• [TASK DETAILS] Make an exact copy of the entries below, with all images left out.

═════ SUPPLIED ENTRIES

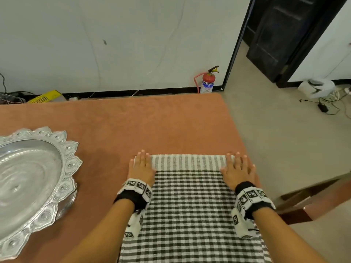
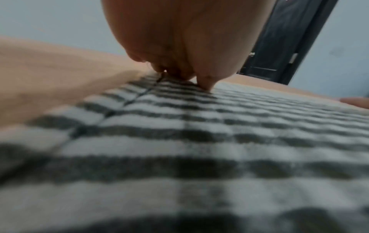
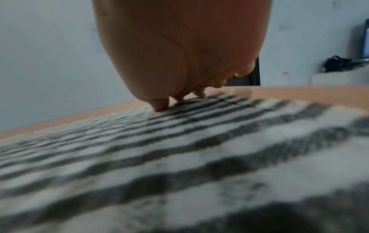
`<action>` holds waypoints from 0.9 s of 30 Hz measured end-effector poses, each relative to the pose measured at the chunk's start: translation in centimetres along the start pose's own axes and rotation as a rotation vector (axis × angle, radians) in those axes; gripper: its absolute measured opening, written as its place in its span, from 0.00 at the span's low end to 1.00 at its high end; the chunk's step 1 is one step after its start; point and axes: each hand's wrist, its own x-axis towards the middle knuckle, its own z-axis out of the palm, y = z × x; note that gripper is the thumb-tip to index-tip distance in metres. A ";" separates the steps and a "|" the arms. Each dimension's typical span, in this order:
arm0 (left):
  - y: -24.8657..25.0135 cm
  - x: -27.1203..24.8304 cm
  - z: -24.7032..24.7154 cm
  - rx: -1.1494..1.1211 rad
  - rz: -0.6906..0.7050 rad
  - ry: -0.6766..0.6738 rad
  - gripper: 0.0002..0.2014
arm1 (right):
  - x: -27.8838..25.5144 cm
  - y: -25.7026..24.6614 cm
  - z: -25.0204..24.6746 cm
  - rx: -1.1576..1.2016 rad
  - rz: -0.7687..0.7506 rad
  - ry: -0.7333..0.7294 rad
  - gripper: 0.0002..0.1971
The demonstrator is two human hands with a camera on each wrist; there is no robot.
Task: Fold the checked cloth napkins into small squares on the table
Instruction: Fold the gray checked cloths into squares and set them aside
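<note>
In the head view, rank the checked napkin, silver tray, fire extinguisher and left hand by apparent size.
1. Checked napkin, cut off by the frame.
2. Silver tray, also cut off.
3. Left hand.
4. Fire extinguisher, though it stands farther away, so its true size is unsure.

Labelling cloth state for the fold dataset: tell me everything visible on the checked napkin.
The checked napkin is woven cloth in black-and-white checks, with a striped band along its far edge. It lies flat on the orange-covered table, near the right edge, its near end running out of view. No fold shows. The left hand and right hand press its far corners with straight fingers. The silver tray sits apart to its left.
</note>
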 end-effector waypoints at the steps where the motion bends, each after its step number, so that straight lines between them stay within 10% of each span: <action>1: 1.5 -0.4 0.3 0.006 0.053 0.018 0.31 | -0.6 -1.6 0.3 -0.023 -0.037 0.029 0.30; 6: 5.6 -3.8 2.8 0.014 0.277 -0.128 0.30 | -4.5 -6.7 3.5 -0.031 -0.267 -0.153 0.28; 12: -2.2 -5.8 1.5 0.027 -0.002 -0.089 0.30 | -6.8 1.8 1.9 -0.021 0.083 -0.159 0.29; 19: 4.2 -12.9 6.4 0.075 0.353 -0.191 0.31 | -14.5 -5.8 7.5 -0.012 -0.159 -0.212 0.28; 27: -5.2 -15.0 5.7 0.129 0.156 -0.098 0.29 | -19.2 3.1 7.7 0.038 0.249 -0.126 0.30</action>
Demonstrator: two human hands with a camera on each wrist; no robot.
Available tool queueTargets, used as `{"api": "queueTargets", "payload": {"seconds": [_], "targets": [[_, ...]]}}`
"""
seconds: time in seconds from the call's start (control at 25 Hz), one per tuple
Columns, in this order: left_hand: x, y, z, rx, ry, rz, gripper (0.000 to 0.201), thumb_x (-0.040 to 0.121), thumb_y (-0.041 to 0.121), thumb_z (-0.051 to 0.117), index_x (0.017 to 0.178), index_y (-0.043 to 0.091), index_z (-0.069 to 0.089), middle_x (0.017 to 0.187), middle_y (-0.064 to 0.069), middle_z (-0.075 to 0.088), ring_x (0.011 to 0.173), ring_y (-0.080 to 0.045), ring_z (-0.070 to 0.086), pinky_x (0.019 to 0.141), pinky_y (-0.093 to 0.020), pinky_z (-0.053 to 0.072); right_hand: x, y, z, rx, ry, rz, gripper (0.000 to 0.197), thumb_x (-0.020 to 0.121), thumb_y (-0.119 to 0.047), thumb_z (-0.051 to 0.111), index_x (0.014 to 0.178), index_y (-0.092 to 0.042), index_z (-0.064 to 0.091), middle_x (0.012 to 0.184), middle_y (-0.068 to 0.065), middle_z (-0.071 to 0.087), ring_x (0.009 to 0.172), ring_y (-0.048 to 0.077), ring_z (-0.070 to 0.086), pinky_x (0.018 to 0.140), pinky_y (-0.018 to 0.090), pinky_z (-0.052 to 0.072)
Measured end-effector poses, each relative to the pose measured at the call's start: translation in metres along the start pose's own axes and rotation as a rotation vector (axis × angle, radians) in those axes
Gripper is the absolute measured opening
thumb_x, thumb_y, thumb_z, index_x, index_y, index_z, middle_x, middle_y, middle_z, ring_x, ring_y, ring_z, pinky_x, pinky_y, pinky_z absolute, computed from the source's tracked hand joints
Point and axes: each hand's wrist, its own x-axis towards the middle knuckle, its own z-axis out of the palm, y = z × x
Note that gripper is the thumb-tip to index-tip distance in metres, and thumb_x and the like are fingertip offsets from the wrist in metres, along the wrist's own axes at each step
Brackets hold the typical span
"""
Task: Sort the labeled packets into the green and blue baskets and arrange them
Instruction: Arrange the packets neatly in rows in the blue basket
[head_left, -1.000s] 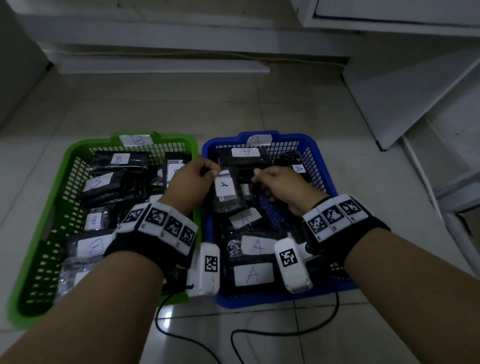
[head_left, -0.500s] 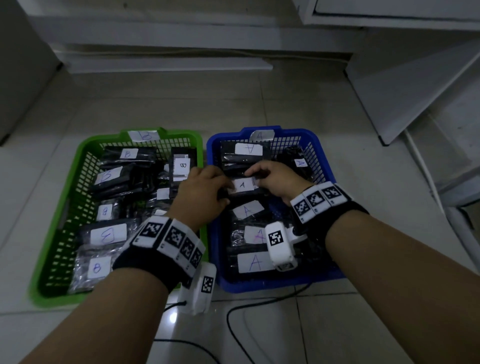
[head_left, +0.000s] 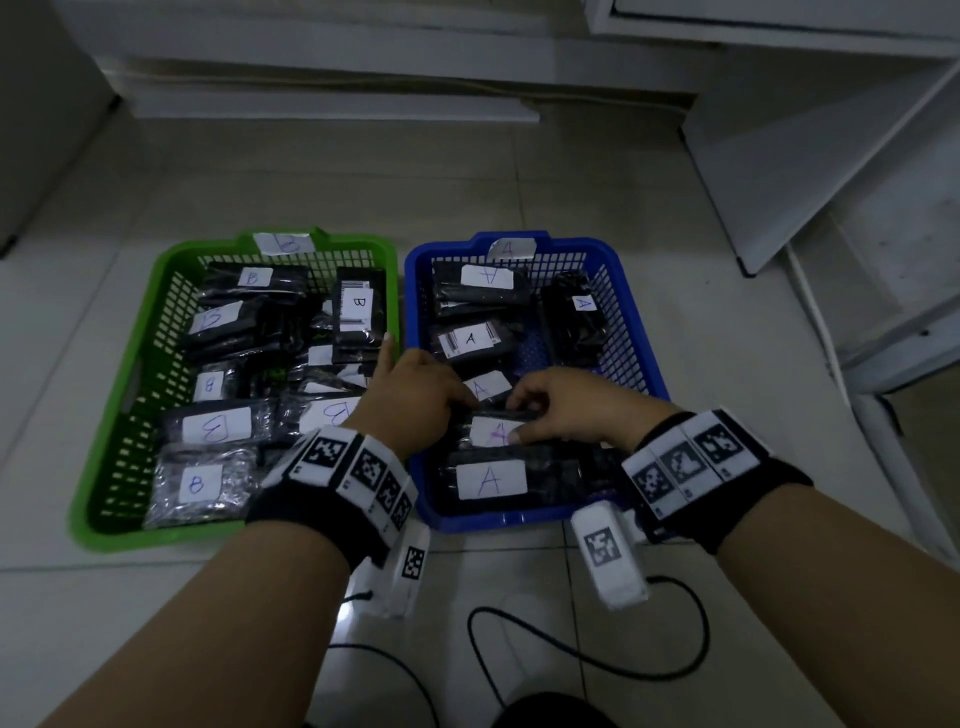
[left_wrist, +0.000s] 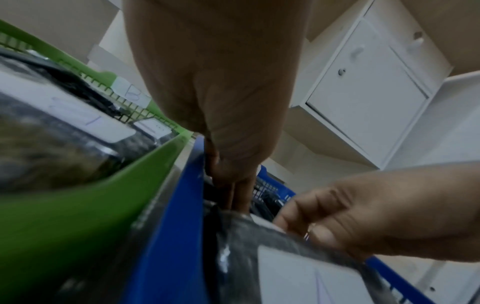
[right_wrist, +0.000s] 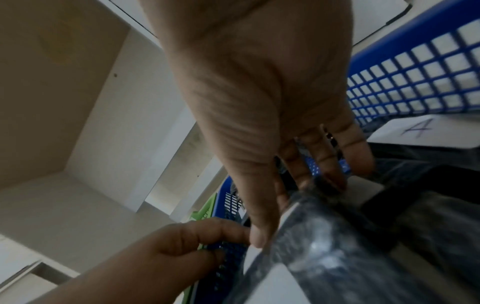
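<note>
The blue basket (head_left: 631, 306), tagged A, holds several black packets with white A labels. The green basket (head_left: 130, 374), tagged B, sits to its left with several B packets. Both hands are low in the blue basket on one A packet (head_left: 491, 431) in its front half. My left hand (head_left: 457, 410) pinches the packet's left end (left_wrist: 233, 236), with one finger pointing towards the green basket. My right hand (head_left: 511, 421) grips the right part, thumb on the label and fingers curled over the far edge (right_wrist: 311, 226). A barcode A packet (head_left: 470, 340) lies flat behind them.
The baskets stand side by side on a pale tiled floor (head_left: 519, 171). White cabinet panels (head_left: 779, 156) rise at the back and right. A black cable (head_left: 587, 670) loops on the floor in front of the blue basket.
The barcode A packet that both hands held has been laid flat in the blue basket. Both hands have come back towards the front and taken hold of another A packet.
</note>
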Motion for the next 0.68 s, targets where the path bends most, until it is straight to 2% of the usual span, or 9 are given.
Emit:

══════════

• [ANSWER TO THE EXERCISE]
`<action>` holds waypoints from 0.9 s of 30 Hz measured end-effector poses, each relative to the pose measured at the chunk's start: translation in centimetres along the start pose's own axes and rotation as a rotation vector (axis × angle, radians) in those axes; gripper: its absolute measured opening, written as its place in its span, from 0.00 at the span's low end to 1.00 at its high end; the chunk's step 1 is one step after its start; point and axes: each hand's wrist, its own x-axis towards the middle knuckle, its own z-axis out of the palm, y = z × x; note that gripper is the thumb-tip to index-tip distance in metres. A ";" separates the steps and a "|" the arms. Each dimension's typical span, in this order:
arm0 (left):
  - y: -24.8657..25.0135 cm
  - x: -27.1203..24.8304 cm
  - z: -24.7032..24.7154 cm
  - rx: -1.1494..1.1211 rad
  - rz: -0.6906..0.7050 rad
  - ry: -0.6766..0.6738 rad
  - gripper: 0.0002..0.2014
arm1 (right):
  - x: -27.8838..25.5144 cm
  - y: -25.7026..24.6614 cm
  - z: -25.0204..24.6746 cm
  - rx: -1.1576..1.2016 rad
  - rz: -0.7687..0.7506 rad
  - ry: -0.7333..0.7294 rad
  - gripper: 0.0002..0.1971
The demonstrator is two human hands with a camera on each wrist; there is no robot.
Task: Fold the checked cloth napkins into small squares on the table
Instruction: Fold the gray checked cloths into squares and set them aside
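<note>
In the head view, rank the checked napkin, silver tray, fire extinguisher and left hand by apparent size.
1. Checked napkin, cut off by the frame.
2. Silver tray, also cut off.
3. Left hand.
4. Fire extinguisher, though it stands farther away, so its true size is unsure.

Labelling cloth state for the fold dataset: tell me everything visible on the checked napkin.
The checked napkin is woven cloth in black-and-white checks, with a striped band along its far edge. It lies flat on the orange-covered table, near the right edge, its near end running out of view. No fold shows. The left hand and right hand press its far corners with straight fingers. The silver tray sits apart to its left.
</note>
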 end-effector waypoints at the steps where the motion bends, each after its step number, so that straight lines between them stay within 10% of each span: <action>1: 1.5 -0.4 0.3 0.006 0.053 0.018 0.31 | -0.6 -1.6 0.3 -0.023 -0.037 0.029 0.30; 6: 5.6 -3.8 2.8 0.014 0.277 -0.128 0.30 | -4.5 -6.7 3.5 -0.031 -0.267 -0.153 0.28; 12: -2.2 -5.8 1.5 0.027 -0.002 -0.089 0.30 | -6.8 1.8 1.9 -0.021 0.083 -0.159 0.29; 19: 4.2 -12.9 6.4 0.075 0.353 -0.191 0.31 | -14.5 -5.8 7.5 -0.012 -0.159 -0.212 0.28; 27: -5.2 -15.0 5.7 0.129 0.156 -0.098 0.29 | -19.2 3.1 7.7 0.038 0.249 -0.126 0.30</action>
Demonstrator: two human hands with a camera on each wrist; no robot.
Available tool queueTargets, used as `{"api": "queueTargets", "payload": {"seconds": [_], "targets": [[_, ...]]}}`
"""
seconds: time in seconds from the call's start (control at 25 Hz), one per tuple
Columns, in this order: left_hand: x, y, z, rx, ry, rz, gripper (0.000 to 0.201), thumb_x (-0.040 to 0.121), thumb_y (-0.041 to 0.121), thumb_z (-0.051 to 0.117), index_x (0.017 to 0.178), index_y (-0.043 to 0.091), index_z (-0.069 to 0.089), middle_x (0.017 to 0.187), middle_y (-0.064 to 0.069), middle_z (-0.075 to 0.088), ring_x (0.011 to 0.173), ring_y (-0.080 to 0.045), ring_z (-0.070 to 0.086), pinky_x (0.019 to 0.141), pinky_y (-0.093 to 0.020), pinky_z (-0.053 to 0.072); right_hand: x, y, z, rx, ry, rz, gripper (0.000 to 0.197), thumb_x (-0.020 to 0.121), thumb_y (-0.119 to 0.047), thumb_z (-0.051 to 0.111), index_x (0.014 to 0.178), index_y (-0.092 to 0.042), index_z (-0.064 to 0.091), middle_x (0.012 to 0.184), middle_y (-0.068 to 0.065), middle_z (-0.071 to 0.087), ring_x (0.009 to 0.172), ring_y (-0.048 to 0.077), ring_z (-0.070 to 0.086), pinky_x (0.018 to 0.140), pinky_y (-0.018 to 0.090), pinky_z (-0.052 to 0.072)
Measured end-effector poses, each relative to the pose measured at the call's start: translation in metres along the start pose's own axes and rotation as a rotation vector (axis × angle, radians) in those axes
Gripper is the absolute measured opening
thumb_x, thumb_y, thumb_z, index_x, index_y, index_z, middle_x, middle_y, middle_z, ring_x, ring_y, ring_z, pinky_x, pinky_y, pinky_z absolute, computed from the source's tracked hand joints
Point and axes: each hand's wrist, its own x-axis towards the middle knuckle, its own z-axis out of the palm, y = z × x
Note that gripper is the thumb-tip to index-tip distance in metres, and thumb_x and the like are fingertip offsets from the wrist in metres, along the wrist's own axes at each step
Brackets hold the typical span
"""
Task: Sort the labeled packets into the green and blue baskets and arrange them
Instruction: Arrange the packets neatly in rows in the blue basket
[head_left, -1.000s] 
[head_left, -0.500s] 
[head_left, +0.000s] 
[left_wrist, +0.000s] 
[right_wrist, +0.000s] 
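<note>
The blue basket (head_left: 631, 306), tagged A, holds several black packets with white A labels. The green basket (head_left: 130, 374), tagged B, sits to its left with several B packets. Both hands are low in the blue basket on one A packet (head_left: 491, 431) in its front half. My left hand (head_left: 457, 410) pinches the packet's left end (left_wrist: 233, 236), with one finger pointing towards the green basket. My right hand (head_left: 511, 421) grips the right part, thumb on the label and fingers curled over the far edge (right_wrist: 311, 226). A barcode A packet (head_left: 470, 340) lies flat behind them.
The baskets stand side by side on a pale tiled floor (head_left: 519, 171). White cabinet panels (head_left: 779, 156) rise at the back and right. A black cable (head_left: 587, 670) loops on the floor in front of the blue basket.
The barcode A packet that both hands held has been laid flat in the blue basket. Both hands have come back towards the front and taken hold of another A packet.
</note>
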Motion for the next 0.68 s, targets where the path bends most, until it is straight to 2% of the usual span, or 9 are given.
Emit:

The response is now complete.